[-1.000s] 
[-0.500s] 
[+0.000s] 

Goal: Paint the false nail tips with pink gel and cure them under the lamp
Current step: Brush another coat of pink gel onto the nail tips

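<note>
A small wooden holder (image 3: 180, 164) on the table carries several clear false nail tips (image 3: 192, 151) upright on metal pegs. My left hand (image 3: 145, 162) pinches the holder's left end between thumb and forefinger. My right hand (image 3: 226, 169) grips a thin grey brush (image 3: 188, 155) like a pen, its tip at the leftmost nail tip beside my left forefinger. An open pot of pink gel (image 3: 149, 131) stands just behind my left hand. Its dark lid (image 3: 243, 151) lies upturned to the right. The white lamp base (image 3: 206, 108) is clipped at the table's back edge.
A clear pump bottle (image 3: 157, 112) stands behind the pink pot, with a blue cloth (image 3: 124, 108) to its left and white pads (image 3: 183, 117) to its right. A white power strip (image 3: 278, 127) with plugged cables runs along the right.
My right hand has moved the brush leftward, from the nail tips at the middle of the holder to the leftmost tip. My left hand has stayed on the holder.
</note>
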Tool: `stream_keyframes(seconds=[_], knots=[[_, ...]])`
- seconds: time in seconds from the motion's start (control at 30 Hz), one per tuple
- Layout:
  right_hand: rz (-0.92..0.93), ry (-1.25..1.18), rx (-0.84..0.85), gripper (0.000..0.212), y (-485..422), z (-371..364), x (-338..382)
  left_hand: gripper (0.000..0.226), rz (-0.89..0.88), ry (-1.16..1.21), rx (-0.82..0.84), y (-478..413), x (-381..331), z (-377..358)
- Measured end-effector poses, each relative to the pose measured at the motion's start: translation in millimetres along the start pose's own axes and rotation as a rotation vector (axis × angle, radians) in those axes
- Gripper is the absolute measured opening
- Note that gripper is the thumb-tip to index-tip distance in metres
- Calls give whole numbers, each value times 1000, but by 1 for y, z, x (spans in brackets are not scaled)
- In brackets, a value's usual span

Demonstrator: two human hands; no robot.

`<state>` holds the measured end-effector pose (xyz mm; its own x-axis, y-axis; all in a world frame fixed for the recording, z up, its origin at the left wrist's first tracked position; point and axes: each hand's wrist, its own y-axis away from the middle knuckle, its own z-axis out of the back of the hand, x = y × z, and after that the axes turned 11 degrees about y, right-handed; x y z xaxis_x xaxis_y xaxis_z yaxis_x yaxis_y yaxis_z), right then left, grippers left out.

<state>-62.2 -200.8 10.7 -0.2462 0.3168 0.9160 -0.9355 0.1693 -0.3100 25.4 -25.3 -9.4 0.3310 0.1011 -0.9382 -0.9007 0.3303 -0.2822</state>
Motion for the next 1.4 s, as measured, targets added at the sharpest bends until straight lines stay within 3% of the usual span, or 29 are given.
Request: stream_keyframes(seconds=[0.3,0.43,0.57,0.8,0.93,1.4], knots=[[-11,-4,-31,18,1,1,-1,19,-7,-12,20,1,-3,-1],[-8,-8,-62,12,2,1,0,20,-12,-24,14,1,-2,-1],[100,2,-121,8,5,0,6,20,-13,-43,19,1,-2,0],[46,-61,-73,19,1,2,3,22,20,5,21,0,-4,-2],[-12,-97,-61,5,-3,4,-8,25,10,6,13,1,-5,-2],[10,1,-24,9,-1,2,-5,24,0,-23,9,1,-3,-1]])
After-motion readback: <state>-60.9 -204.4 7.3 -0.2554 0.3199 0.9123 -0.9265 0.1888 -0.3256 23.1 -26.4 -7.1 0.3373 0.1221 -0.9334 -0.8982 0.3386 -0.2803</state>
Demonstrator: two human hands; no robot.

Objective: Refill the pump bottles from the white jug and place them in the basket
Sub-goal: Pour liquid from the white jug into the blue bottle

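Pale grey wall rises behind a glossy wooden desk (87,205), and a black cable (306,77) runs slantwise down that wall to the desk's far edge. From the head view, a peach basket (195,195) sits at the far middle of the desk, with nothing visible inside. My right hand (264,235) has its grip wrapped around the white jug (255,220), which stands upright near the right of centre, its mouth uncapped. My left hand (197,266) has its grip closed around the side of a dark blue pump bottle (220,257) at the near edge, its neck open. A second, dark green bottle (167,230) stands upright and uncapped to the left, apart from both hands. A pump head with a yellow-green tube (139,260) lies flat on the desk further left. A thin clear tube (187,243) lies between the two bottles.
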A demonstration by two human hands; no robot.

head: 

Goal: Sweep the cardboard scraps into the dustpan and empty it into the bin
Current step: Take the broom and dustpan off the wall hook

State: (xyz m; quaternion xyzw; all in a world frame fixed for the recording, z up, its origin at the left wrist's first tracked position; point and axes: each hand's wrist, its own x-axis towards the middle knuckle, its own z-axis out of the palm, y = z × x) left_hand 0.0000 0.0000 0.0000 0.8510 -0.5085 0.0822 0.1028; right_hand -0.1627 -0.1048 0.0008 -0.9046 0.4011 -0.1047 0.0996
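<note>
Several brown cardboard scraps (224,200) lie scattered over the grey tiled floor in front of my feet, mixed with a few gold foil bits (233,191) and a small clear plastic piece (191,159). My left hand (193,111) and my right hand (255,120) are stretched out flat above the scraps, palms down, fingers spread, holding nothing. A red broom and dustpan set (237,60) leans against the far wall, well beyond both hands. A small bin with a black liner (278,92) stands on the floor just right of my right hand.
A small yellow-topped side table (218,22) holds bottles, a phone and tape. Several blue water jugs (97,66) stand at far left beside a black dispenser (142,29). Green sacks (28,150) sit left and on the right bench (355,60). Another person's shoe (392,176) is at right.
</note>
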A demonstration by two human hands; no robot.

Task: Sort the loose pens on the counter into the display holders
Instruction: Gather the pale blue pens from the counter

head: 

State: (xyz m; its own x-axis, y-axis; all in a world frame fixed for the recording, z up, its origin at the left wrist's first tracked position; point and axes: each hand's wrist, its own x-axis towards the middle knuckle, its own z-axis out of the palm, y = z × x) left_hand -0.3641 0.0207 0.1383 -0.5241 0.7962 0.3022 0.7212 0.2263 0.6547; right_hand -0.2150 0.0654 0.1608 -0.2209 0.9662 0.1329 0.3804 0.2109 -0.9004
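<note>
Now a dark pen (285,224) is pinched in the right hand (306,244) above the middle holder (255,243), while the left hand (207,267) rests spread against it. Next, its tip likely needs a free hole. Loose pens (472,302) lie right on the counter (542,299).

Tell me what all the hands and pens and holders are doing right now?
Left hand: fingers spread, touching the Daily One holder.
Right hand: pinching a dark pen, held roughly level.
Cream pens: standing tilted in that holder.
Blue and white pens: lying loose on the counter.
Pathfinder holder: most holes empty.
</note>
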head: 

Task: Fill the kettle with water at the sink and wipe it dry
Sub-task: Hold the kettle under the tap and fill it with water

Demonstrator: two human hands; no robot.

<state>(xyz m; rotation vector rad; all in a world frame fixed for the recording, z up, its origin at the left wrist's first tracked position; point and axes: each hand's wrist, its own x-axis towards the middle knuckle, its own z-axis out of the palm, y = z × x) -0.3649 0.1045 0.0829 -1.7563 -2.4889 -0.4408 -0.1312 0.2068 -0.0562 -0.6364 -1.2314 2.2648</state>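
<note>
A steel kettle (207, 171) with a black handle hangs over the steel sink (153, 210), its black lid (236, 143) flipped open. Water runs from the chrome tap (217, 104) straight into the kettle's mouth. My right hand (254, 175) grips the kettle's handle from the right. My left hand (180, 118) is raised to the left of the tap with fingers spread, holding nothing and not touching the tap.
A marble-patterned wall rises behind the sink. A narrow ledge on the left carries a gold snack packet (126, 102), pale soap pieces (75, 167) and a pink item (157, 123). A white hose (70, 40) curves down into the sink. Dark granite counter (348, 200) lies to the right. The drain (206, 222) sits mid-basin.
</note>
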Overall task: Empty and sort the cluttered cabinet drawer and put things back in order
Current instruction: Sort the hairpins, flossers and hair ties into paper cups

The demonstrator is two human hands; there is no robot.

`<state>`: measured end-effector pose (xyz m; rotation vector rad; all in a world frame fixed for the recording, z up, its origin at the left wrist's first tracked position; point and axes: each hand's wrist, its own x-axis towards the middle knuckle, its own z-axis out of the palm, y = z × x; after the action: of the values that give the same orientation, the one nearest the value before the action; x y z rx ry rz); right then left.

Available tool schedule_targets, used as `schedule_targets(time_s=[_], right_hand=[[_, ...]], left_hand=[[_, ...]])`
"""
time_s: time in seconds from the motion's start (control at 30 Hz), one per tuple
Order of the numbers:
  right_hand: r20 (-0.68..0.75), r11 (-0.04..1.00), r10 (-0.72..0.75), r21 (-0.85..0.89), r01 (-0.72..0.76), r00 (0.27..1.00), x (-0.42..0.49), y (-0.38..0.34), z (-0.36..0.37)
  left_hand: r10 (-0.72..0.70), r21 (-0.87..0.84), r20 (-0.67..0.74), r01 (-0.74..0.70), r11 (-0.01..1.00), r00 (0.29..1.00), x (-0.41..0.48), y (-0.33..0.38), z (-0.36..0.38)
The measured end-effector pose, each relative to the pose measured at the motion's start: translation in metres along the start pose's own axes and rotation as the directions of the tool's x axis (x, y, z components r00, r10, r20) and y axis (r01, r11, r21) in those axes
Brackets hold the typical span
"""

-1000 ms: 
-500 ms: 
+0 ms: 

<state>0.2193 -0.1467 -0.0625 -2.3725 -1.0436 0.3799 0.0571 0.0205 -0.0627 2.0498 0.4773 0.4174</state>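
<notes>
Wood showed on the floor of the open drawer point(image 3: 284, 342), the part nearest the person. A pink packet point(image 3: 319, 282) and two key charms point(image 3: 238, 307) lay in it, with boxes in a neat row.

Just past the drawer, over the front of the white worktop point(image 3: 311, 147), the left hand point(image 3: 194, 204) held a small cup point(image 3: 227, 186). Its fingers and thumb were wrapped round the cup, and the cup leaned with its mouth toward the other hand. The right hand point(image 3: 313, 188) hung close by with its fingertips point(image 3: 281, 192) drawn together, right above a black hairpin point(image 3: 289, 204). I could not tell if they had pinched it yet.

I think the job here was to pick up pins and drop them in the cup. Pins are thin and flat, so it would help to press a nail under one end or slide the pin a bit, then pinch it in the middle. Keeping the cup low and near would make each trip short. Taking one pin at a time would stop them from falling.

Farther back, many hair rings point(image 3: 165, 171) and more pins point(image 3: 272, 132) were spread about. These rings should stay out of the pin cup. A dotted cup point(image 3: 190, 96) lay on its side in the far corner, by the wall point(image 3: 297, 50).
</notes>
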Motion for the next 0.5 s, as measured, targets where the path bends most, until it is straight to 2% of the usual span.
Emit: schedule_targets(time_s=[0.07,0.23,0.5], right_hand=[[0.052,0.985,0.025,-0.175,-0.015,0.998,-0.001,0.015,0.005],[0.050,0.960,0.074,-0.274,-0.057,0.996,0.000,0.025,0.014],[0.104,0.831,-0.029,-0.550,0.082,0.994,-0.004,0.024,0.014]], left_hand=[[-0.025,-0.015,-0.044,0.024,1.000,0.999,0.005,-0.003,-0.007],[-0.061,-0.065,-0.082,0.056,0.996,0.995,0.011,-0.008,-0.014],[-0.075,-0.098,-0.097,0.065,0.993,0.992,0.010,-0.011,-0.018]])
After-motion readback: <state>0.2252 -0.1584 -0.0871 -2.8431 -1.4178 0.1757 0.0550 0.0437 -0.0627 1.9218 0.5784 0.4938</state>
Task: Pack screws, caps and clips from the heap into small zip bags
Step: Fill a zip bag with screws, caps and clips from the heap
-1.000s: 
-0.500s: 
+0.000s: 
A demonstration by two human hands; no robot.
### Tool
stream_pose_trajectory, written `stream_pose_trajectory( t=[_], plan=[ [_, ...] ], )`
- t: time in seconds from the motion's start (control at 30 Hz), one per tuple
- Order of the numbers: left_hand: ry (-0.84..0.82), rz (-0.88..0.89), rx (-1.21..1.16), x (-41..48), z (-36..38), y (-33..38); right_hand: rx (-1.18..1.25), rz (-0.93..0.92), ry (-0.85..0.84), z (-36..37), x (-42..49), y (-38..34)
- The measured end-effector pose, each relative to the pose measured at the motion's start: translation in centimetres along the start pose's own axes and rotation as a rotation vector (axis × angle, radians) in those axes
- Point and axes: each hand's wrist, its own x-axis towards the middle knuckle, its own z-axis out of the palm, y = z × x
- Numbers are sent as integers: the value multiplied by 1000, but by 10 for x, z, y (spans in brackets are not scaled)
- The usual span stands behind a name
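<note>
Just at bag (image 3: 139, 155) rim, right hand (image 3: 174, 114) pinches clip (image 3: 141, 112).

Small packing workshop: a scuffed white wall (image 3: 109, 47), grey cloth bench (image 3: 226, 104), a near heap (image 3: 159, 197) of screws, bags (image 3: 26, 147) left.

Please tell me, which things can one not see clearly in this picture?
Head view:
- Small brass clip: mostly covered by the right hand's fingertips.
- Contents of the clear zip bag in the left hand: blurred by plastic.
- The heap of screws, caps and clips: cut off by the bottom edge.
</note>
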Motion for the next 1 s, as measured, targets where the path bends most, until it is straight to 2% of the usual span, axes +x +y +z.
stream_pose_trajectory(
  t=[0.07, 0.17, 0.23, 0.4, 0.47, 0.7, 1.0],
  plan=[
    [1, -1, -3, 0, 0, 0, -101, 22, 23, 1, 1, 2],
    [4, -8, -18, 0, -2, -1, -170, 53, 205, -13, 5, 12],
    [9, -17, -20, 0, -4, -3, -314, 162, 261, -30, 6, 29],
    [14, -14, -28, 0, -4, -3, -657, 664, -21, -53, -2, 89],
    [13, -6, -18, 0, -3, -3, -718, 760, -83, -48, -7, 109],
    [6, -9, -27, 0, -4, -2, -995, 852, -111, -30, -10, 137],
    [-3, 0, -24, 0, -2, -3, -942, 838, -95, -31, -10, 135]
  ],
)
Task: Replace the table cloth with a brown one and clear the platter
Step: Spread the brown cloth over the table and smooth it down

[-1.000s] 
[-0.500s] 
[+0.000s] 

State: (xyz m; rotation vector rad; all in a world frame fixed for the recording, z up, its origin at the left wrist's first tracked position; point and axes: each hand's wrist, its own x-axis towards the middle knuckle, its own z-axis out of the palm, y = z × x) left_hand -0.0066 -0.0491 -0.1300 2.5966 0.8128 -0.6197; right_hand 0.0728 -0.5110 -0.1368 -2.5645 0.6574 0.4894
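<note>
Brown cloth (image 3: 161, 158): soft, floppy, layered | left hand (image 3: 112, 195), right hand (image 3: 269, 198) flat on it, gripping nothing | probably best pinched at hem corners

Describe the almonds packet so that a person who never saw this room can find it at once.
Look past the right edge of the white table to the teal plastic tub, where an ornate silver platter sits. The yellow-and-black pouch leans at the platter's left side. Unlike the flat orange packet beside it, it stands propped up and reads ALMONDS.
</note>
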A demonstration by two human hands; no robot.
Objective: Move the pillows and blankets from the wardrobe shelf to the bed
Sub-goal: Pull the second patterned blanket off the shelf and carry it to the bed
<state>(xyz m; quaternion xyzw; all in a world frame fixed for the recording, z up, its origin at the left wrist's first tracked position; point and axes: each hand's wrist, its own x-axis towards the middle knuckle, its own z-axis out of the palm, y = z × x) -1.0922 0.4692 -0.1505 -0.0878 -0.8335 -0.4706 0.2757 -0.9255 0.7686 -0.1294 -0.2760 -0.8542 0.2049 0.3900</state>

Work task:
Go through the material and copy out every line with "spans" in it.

Response:
- Calls give whole numbers, each value times 1000, but by 1 for y, z, x (spans in brackets are not scaled)
- Numbers are sent as integers: the value multiplied by 1000, but by 10 for x, z, y (spans in brackets are not scaled)

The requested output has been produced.